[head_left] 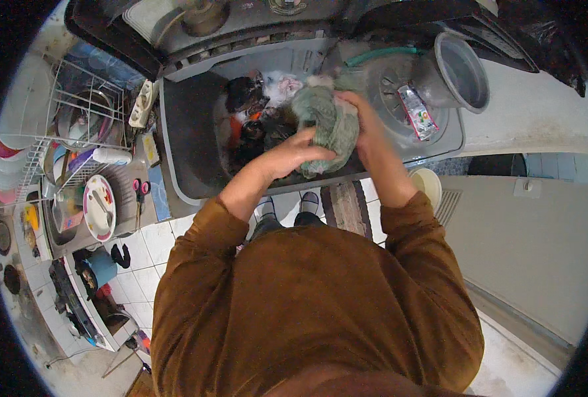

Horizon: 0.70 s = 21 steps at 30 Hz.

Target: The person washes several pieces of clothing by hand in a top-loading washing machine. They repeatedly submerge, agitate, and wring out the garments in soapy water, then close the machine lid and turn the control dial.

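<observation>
Both my hands hold a bunched, wet-looking grey-green cloth [327,122] over the right side of a washing machine's tub [191,132]. My left hand [298,153] grips its lower left side, fingers curled over the fabric. On the upper right of the bundle, my right hand [359,119] is closed around its edge. Dark, orange and white laundry [248,122] lies in the tub to the left of the cloth. What kind of garment the cloth is cannot be made out.
Right of the tub stand a grey bucket [462,73] and a shiny packet [416,112] on the machine's top. A green hose [383,54] runs behind. At left are a wire dish rack [85,106], a power strip [142,106], scissors [140,192] and a plate [100,221].
</observation>
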Each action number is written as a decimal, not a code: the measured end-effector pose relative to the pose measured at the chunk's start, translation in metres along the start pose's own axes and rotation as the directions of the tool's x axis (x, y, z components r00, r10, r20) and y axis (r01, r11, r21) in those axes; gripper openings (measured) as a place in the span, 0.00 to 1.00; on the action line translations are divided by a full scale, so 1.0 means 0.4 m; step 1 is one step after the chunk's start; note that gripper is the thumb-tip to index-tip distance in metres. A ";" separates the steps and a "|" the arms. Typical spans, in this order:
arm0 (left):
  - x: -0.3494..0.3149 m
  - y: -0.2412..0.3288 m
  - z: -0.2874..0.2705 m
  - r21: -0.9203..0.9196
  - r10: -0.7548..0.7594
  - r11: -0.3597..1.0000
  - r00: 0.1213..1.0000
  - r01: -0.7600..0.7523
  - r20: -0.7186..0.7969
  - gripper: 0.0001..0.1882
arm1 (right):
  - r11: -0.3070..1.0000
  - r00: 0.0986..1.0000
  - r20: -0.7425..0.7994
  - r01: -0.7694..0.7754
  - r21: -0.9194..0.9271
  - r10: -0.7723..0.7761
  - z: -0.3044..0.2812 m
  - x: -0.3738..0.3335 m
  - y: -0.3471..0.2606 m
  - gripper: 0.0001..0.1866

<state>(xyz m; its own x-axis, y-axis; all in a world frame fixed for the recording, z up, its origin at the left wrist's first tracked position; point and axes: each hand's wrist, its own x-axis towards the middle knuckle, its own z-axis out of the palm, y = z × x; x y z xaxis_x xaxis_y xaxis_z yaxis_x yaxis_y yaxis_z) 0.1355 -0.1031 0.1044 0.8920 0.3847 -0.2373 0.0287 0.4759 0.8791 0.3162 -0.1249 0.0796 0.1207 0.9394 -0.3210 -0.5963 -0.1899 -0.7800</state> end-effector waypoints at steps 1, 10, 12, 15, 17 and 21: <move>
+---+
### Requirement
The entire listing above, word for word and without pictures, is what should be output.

### Result of the task
[head_left] 

Horizon: 0.70 s = 21 steps at 30 Hz.

Target: The person washes several pieces of clothing by hand in a top-loading washing machine. They repeatedly submerge, agitate, and wring out the garments in soapy water, then close the machine lid and turn the control dial.

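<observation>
Both my hands hold a bunched, wet-looking grey-green cloth [327,122] over the right side of a washing machine's tub [191,132]. My left hand [298,153] grips its lower left side, fingers curled over the fabric. On the upper right of the bundle, my right hand [359,119] is closed around its edge. Dark, orange and white laundry [248,122] lies in the tub to the left of the cloth. What kind of garment the cloth is cannot be made out.
Right of the tub stand a grey bucket [462,73] and a shiny packet [416,112] on the machine's top. A green hose [383,54] runs behind. At left are a wire dish rack [85,106], a power strip [142,106], scissors [140,192] and a plate [100,221].
</observation>
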Each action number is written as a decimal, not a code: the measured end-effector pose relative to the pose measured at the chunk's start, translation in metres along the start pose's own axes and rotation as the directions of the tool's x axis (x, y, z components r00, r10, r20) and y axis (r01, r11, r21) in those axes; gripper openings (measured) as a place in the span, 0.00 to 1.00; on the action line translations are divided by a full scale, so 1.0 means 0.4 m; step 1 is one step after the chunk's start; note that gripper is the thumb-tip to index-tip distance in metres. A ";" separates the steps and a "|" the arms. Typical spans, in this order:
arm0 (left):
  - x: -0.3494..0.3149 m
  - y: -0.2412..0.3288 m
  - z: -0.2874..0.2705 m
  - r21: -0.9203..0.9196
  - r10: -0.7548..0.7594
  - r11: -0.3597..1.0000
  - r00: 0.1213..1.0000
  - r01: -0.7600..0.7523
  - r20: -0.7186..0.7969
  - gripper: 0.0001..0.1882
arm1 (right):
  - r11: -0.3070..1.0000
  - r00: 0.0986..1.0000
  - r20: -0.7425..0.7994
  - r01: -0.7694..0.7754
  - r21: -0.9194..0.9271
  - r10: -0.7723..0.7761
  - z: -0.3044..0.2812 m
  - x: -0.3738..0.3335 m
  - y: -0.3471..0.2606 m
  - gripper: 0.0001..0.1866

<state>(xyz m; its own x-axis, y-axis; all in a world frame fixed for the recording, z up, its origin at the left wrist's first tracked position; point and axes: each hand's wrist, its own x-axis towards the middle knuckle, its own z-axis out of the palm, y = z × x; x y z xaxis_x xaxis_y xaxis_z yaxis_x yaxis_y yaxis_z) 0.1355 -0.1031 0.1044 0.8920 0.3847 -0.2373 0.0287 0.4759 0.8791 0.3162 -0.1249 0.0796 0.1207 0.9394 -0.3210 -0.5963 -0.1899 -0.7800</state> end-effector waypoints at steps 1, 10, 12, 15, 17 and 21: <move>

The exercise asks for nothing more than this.